Cosa significa arrivare al giro di boa dei 70 anni e dare alle stampe un album che è, in un certo senso, il disco della vita? Bisognerebbe chiederlo a Garland Jeffreys, newyorkese doc nelle cui vene scorre sangue africano, portoricano e americano e che dal 1970 regala pagine di grande intensità con lavori quali l’omonimo del ’73, “Ghost Writer” arrivato 4 anni più tardi e “American Boy & Girl” giunto alla fine del decennio. “Truth Serum” è un disco maledettamente onesto, in cui le debolezze del songwriter sono talmente scoperte da far provare fitte di dolore, bello nel senso classico del termine e pregno di quel sentimento di rivalsa che emerge facendo i conti con l’età, il music business, la vita, e che rende infine liberi.

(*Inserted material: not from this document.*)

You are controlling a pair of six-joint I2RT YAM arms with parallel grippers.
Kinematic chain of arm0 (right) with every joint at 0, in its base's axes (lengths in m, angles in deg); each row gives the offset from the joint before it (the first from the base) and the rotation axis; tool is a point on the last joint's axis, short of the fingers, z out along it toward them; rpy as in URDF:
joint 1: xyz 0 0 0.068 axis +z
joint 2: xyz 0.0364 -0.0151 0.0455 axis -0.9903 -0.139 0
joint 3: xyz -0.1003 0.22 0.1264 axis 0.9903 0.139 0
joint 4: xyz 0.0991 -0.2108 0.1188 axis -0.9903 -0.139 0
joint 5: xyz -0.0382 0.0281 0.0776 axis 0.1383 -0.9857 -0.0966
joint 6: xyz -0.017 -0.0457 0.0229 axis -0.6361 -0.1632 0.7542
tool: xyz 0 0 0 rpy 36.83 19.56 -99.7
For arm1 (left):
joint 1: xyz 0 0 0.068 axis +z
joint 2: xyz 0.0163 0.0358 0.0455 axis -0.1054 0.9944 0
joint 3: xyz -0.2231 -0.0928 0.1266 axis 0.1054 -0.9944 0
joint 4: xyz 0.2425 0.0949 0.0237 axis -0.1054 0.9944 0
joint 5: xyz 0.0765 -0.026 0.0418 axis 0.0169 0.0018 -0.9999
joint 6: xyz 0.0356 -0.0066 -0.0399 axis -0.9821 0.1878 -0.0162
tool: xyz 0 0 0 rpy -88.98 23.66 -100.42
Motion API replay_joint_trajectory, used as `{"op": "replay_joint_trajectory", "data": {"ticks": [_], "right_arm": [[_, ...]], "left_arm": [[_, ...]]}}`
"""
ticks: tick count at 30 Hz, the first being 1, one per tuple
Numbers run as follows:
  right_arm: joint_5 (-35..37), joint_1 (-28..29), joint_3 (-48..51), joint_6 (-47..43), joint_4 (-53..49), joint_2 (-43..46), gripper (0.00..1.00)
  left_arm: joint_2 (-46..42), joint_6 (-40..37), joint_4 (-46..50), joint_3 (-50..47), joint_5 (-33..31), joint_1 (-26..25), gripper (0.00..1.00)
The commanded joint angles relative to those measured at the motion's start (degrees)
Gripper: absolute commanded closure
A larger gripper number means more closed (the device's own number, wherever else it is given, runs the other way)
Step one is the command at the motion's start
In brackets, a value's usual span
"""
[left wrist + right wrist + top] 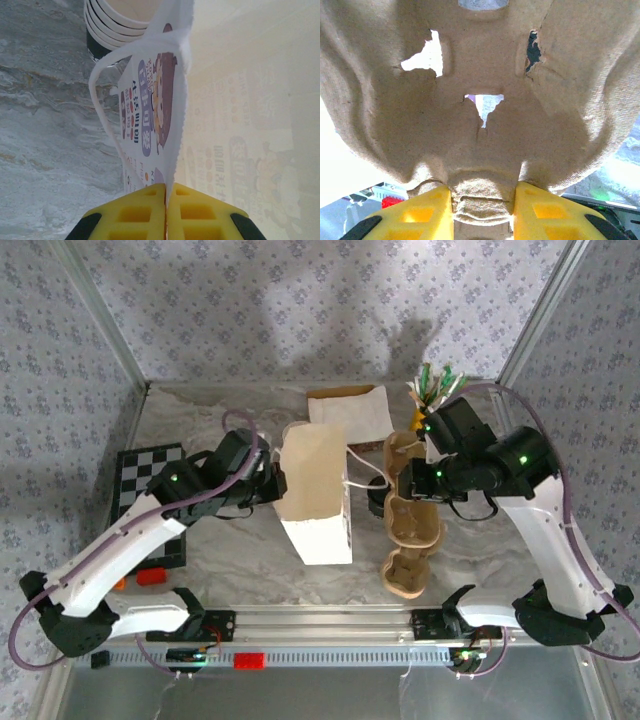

La title track ricorda gli Stones più marci affogati nel blues che tanto piace a Richards. “It’s What I Am” è la propria esistenza vista dal fondo di un bicchiere, ancora una volta sulle orme (questa volta melò) di Jagger e soci tra “Far Away Eyes” e “Wild Horses”; ma è anche un brano offerto in pasto al pubblico con tale lucidità e schiettezza da far pensare alle confessioni alcoliche di Mary Gauthier (“I Drink”). “Dragons To Slay” dà una severa lezione a chi pensa che i ritmi in levare siano solo made in Kingston, così come “Colorblind Love”, un po’ lascivo sulla scia di Jimmy Cliff e un po’ meticcio come Bankie Banx. “Is This The Real World” è, insieme a “It’s What I Am”, uno degli episodi più ispirati di un lotto praticamente perfetto nell’alternanza di stili, emozioni, sfumature: tra speranza e disillusione, con un respiro talmente ampio da ricordare l’epicità di Springsteen, Garland si chiede se valga la pena vivere in questo mondo e quanto di vero ci sia al risveglio madido di ogni giorno che sembra più faticoso di quello che l’ha preceduto.
Qui troverete grinta, poesia, delusione, amarezza, picchi di gioia e richiami di oblio, niente di più, solo la grande piccola vita di un immenso cantastorie (“Ship Of Fools”).